The latest adjustment came Monday, when Gov. Henry McMaster’s executive order forbidding indoor restaurant dining was lifted as of 12:01 a.m., allowing restaurants to resume dine-in service for customers so long as certain guidelines are met in light of the COVID-19 pandemic.

Those guidelines include allowing only 50 percent of posted occupancy as determined by fire marshals, tables being spaced 6 to 8 feet apart, additional cleaning and sanitizing guidelines for equipment, tables, chairs and so forth, additional guidelines for health checks for all employees and social distancing guidelines for employees and customers.

Miller said he feels his customers will be anxious to return “to some normalcy” through the dine-in option.

“I know people are ready to get out there,” he said. “Word on the street is that people are ready to sit back down and have a night out of their own kitchen and off their own couch.

“I’m with them — I’m ready.”

Cody Rogers said he is “really excited” about the return of the dine-in option.

“I missed the interaction coming in with people,” he said. “We were eating out of a box in our truck each day, so that’s been kind of rough.”

Rogers said he has no worries about COVID-19, adding, “If I get the coronavirus, I get it.”

“Honestly, it’s a 98 percent recovery rate, and the flu’s worse than that,” he said. “I don’t have any complications, so if I was sick or anything, I would just stay away — isolate yourself, instead of the whole population.”

James Peters said he was also getting impatient with the executive order prohibiting indoor seating.

“It used to be I hated going out in public and being around a large crowd,” he said. “Now it’s what I want to do. It’s weird how that works.”

Marta Peay said she also doesn’t have any qualms about COVID-19.

“Good hand-washing, making sure of that,” she said. “I myself put it into the Good Lord’s hands. It’s great to be able to talk to people and just socialize.”

Michelle Miller said she is glad to not have to sit through the drive-thru line any longer.

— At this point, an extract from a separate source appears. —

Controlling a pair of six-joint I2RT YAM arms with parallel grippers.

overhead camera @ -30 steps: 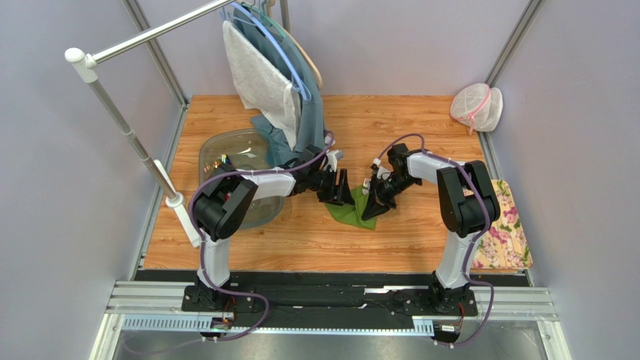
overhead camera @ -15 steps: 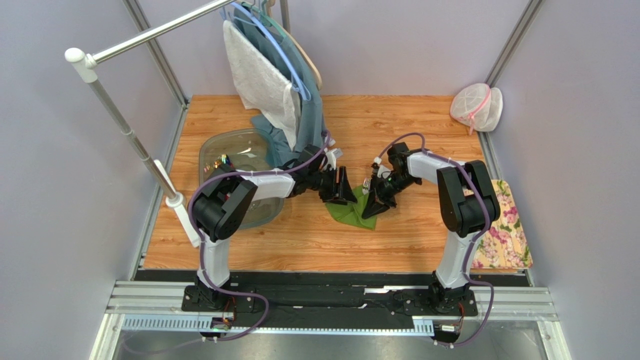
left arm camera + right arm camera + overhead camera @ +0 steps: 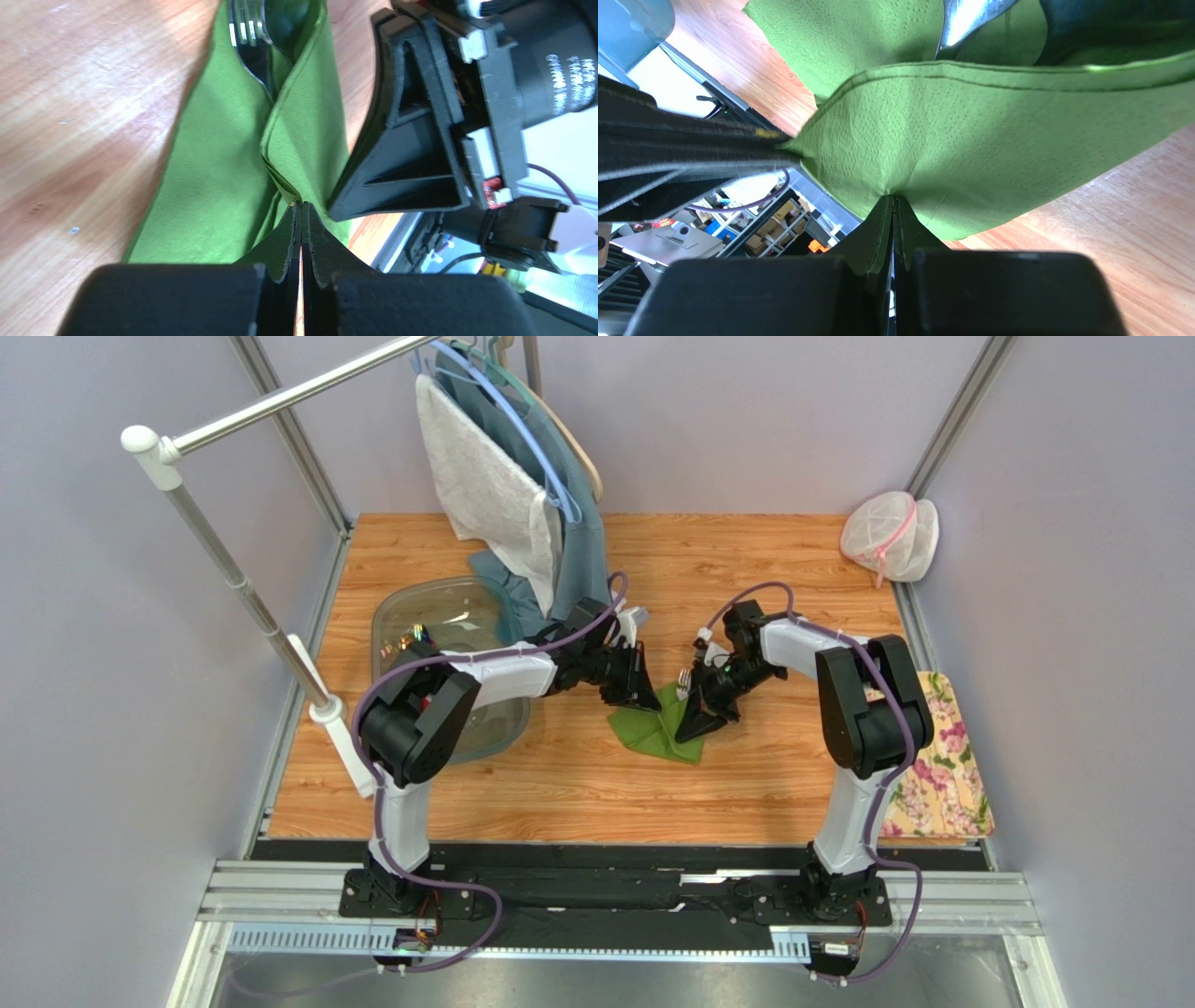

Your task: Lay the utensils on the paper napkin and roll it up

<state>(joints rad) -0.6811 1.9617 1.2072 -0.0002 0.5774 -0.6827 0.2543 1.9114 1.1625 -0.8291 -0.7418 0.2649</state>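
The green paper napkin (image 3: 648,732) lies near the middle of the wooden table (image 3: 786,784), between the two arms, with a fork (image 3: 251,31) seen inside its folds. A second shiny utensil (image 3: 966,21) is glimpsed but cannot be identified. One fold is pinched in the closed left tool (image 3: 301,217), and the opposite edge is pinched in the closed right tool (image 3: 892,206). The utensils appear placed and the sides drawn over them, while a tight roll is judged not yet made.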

“(It is nice) just being able to get in and get out fast (with dine-in), because we’re in a hurry, we’ve got to go back to work,” she said.

Bridget Owensby, who was with Peay and Miller, agreed.

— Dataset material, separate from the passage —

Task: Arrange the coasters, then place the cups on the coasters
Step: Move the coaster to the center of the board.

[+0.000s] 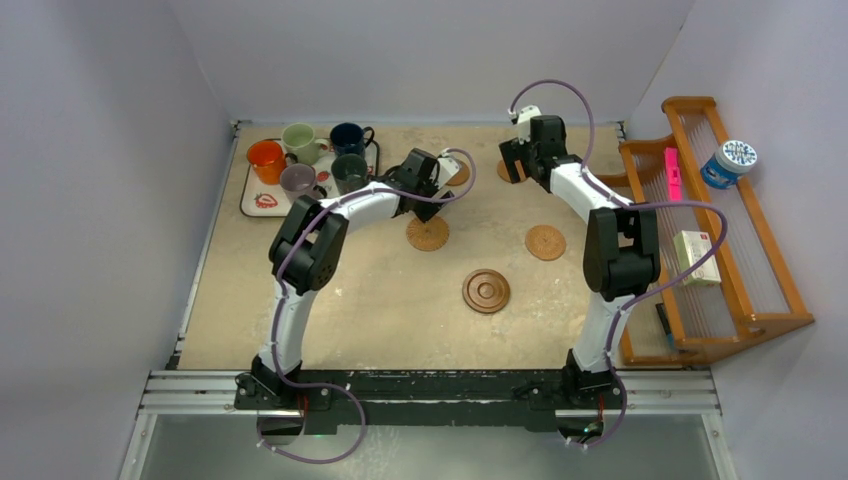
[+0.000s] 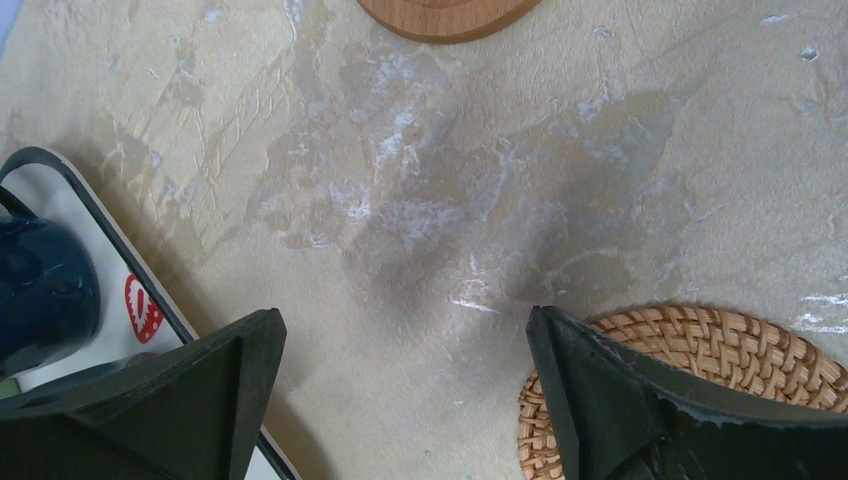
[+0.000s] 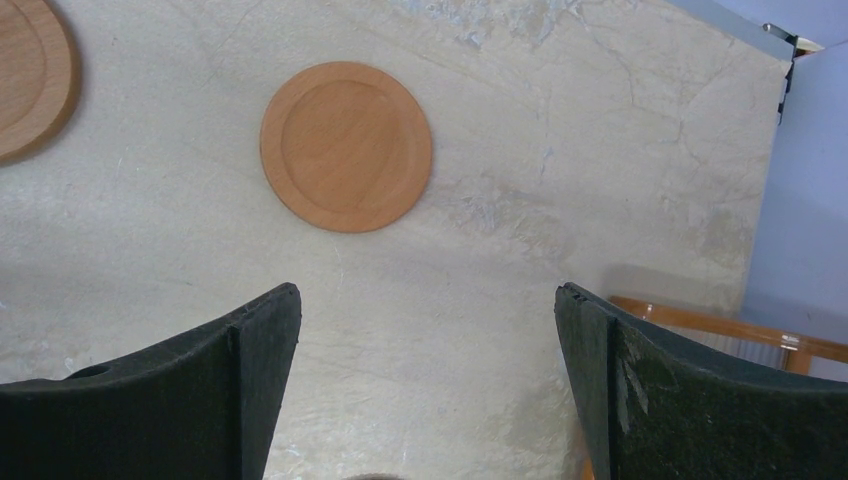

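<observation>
While coasters (image 1: 486,291) are being arranged, left hand (image 2: 400,330), right hand (image 3: 428,300) wide open, empty; woven coaster (image 2: 720,360) likely to be grasped next.

R gripper (image 3: 428,296) is hanging w/ jaws spread wide over the beige table (image 3: 480,380). 1 plain tan coaster (image 3: 346,146) is lying flat, left of center. A 2nd coaster (image 3: 25,75) is showing partly at the left edge. A wooden rack (image 3: 720,322) is peeking in at the right.

Black-jointed white arms (image 1: 370,203) carry looping purple cables (image 1: 549,83).
</observation>
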`<state>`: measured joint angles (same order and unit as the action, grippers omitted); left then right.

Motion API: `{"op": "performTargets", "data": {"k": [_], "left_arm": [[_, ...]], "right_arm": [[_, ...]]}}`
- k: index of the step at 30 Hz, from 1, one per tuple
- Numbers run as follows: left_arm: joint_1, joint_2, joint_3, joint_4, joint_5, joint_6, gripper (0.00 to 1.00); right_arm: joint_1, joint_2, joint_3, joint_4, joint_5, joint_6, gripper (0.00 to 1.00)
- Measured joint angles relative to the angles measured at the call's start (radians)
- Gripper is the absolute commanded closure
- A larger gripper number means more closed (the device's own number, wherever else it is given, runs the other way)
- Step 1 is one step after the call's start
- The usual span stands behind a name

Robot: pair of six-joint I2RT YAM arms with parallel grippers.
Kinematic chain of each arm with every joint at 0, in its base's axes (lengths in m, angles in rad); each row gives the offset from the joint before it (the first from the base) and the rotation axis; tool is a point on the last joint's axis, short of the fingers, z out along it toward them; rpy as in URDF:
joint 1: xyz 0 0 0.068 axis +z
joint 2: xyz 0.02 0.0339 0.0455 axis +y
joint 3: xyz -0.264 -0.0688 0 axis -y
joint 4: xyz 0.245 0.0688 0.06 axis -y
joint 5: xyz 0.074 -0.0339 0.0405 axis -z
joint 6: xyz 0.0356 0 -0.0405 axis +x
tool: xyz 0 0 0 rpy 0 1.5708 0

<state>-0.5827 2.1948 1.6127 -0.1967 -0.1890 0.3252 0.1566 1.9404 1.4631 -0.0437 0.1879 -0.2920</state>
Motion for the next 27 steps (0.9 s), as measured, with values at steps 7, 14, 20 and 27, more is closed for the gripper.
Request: {"op": "performTargets", "data": {"k": [7, 14, 20, 27], "left_arm": [[0.019, 0.0, 0.075, -0.049, -0.012, -0.02, 0.0], [0.05, -0.032, 0.116, -0.079, -0.019, -0.034, 0.0], [0.052, -0.211, 0.016, -0.116, 0.026, -0.037, 0.0], [0.052, -0.493, -0.213, -0.105, 0.089, -0.018, 0.0]], "right_arm": [[0.0, 0.0, 0.0, -0.014, 0.0, -0.009, 0.01], [0.0, 0.0, -0.009, -0.01, 0.005, -0.043, 0.01], [0.0, -0.058, -0.121, -0.026, 0.0, -0.096, 0.01], [0.0, -0.256, -0.293, -0.048, -0.034, -0.173, 0.01]]}}
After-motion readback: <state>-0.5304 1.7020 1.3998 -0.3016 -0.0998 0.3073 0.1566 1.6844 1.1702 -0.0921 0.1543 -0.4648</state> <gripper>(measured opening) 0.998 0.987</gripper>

“We only have an hour break,” she said.

At 313 Café on U.S. Highway 123, Leslie Schweitzer was serving customers and felt grateful that she could offer dine-in service again. Some tables were marked off as unavailable to keep in compliance with social distancing guidelines.

“We’re so happy,” she said early Monday afternoon. “It’s been steady all day from the morning until now. We are so thankful and grateful. We’re seeing more people.”

She added that the restaurant is also working to expand and improve its outdoor dining area.

“We are actually redoing our outdoor area, just because the weather has been so beautiful,” Schweitzer said. “We’re making it look a lot more friendly, cozy, cute and fun.”

A group of Salon La Rouge employees were among those taking advantage of the dine-in opportunity at 313 during the lunch hour. McMaster announced Monday that salons would be among the businesses allowed to reopen next week.

“We’re painting our hair salon since we’re closed, so we’re taking a lunch break and enjoying each other’s company and get to sit and eat,” Terry King said.

While some restaurants returned to dine-in service Monday, others have chosen to wait a little longer. Old Towne Pizza Buffet manager David Shugart said plans are to reopen at 11 a.m. Wednesday.

“I’m glad to get back to work and for people to get out and get back into the public,” he said.

Seneca Family Restaurant plans to continue drive-thru and pickup service before reopening for dine-in next week. Owner Costas Bakogiannis said the interior has been painted in anticipation of customers returning for inside dining.

“We’re all ready, the girls are ready, I’m ready to see my customers — I miss it, everyone does,” he said. “The phone’s been ringing like crazy, but we want to make sure everything’s situated and being done right. Everybody’s ready to get out.”